-- Aim of the task --
The answer is to be the lines below that lie between the line holding "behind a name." and the line holding "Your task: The", inclusive, transcribed exactly and free of pictures.

Records from a data collection:
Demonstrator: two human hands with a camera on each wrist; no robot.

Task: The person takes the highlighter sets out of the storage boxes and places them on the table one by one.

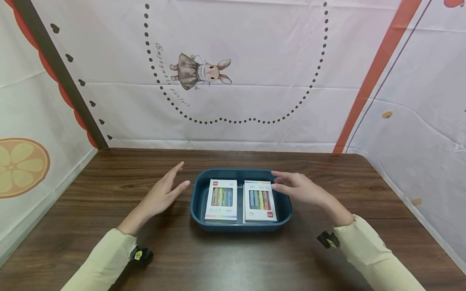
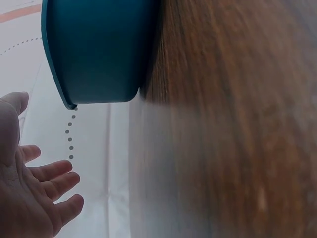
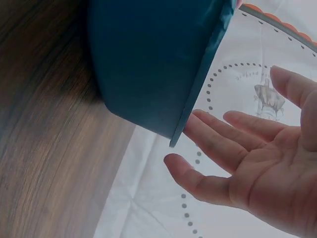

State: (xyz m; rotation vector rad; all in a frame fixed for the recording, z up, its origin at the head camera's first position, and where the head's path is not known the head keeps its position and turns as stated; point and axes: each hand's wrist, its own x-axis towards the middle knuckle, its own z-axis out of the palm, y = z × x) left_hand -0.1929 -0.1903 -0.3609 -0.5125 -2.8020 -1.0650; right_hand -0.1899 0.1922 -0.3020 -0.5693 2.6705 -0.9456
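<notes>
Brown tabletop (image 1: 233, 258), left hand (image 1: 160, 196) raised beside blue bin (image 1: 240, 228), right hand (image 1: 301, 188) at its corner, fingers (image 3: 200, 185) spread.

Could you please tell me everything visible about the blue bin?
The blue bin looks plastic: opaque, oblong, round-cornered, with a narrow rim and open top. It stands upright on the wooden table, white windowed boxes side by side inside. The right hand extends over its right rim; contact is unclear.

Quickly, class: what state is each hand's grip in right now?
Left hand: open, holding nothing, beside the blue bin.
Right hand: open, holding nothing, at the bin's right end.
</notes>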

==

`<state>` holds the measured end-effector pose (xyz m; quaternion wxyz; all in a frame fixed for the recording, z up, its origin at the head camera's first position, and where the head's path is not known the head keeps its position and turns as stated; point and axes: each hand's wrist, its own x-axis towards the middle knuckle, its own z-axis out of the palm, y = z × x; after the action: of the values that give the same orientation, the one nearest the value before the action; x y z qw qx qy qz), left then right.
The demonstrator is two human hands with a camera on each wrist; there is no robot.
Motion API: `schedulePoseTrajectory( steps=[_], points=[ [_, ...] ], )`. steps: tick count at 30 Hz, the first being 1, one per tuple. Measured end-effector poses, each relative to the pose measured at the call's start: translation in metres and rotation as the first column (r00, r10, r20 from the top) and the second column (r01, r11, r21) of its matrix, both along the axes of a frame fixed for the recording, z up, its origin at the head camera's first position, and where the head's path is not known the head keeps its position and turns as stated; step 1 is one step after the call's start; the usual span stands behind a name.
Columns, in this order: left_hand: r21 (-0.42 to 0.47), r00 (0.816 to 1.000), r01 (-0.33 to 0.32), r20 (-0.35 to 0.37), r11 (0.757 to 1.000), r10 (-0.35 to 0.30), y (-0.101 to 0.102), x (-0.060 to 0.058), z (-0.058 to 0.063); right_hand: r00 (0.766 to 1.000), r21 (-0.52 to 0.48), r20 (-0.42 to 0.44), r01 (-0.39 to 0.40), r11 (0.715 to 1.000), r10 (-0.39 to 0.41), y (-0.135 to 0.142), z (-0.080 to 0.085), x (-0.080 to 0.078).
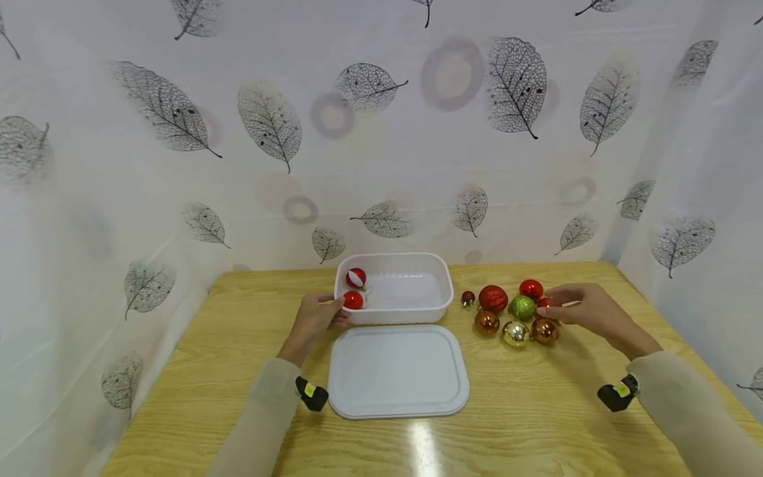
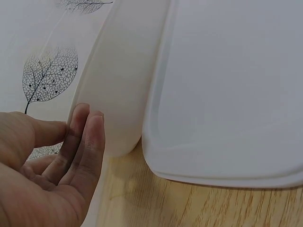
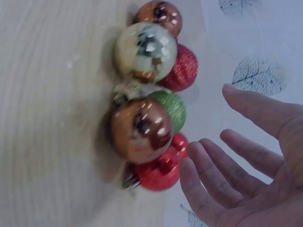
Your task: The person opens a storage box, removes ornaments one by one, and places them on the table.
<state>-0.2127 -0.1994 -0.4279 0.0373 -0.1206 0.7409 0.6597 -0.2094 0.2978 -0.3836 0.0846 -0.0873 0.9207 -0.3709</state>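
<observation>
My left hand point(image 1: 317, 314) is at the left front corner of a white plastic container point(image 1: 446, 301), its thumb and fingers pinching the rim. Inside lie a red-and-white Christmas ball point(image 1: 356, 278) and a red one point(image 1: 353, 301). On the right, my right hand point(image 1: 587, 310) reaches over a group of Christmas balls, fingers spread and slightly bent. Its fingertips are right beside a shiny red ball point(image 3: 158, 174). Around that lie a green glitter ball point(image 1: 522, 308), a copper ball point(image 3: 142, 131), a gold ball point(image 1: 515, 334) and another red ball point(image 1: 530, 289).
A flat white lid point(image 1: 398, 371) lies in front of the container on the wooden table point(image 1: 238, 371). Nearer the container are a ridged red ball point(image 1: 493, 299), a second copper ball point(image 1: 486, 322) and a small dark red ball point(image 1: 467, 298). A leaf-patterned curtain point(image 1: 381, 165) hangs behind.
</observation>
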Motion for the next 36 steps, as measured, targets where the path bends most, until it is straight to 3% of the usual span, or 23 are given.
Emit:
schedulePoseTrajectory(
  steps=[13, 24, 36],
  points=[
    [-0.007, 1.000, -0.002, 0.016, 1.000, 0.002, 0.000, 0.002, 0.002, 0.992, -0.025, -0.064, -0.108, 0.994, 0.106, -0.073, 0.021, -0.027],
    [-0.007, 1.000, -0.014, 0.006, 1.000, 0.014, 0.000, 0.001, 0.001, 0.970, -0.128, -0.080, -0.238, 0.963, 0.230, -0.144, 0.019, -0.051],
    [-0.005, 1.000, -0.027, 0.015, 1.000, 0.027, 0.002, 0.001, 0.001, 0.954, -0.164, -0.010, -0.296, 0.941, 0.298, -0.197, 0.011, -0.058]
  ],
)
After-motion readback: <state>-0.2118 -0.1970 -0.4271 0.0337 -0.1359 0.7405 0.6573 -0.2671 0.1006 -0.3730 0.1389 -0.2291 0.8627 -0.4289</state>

-- Task response --
Motion API: `schedulePoseTrajectory( steps=[_], points=[ [_, ...] ], )`. steps: tick count at 30 Hz, the first being 1, one per tuple. Measured end-effector poses, each relative to the pose measured at the call's start: translation in metres and rotation as the first column (r00, r10, r20 from the top) and the second column (r01, r11, r21) of its matrix, both along the axes of a frame fixed for the recording, z up, its origin at the head camera's first position, and where the head's path is not known the head keeps its position and turns as stated; step 1 is one step after the call's start; the usual span stands behind a name.
Columns, in this order: left_hand: r21 (-0.42 to 0.47), r00 (0.816 to 1.000), r01 (-0.33 to 0.32), r20 (-0.35 to 0.37), r11 (0.757 to 1.000), r10 (-0.35 to 0.30), y (-0.101 to 0.102), x (-0.060 to 0.058), z (-0.058 to 0.063); right_hand: r00 (0.766 to 1.000), r21 (-0.52 to 0.48), r20 (-0.42 to 0.44), r01 (-0.39 to 0.40), r11 (0.715 to 1.000), r10 (-0.39 to 0.41), y (-0.135 to 0.142), z (-0.080 to 0.085), x (-0.080 to 0.078).
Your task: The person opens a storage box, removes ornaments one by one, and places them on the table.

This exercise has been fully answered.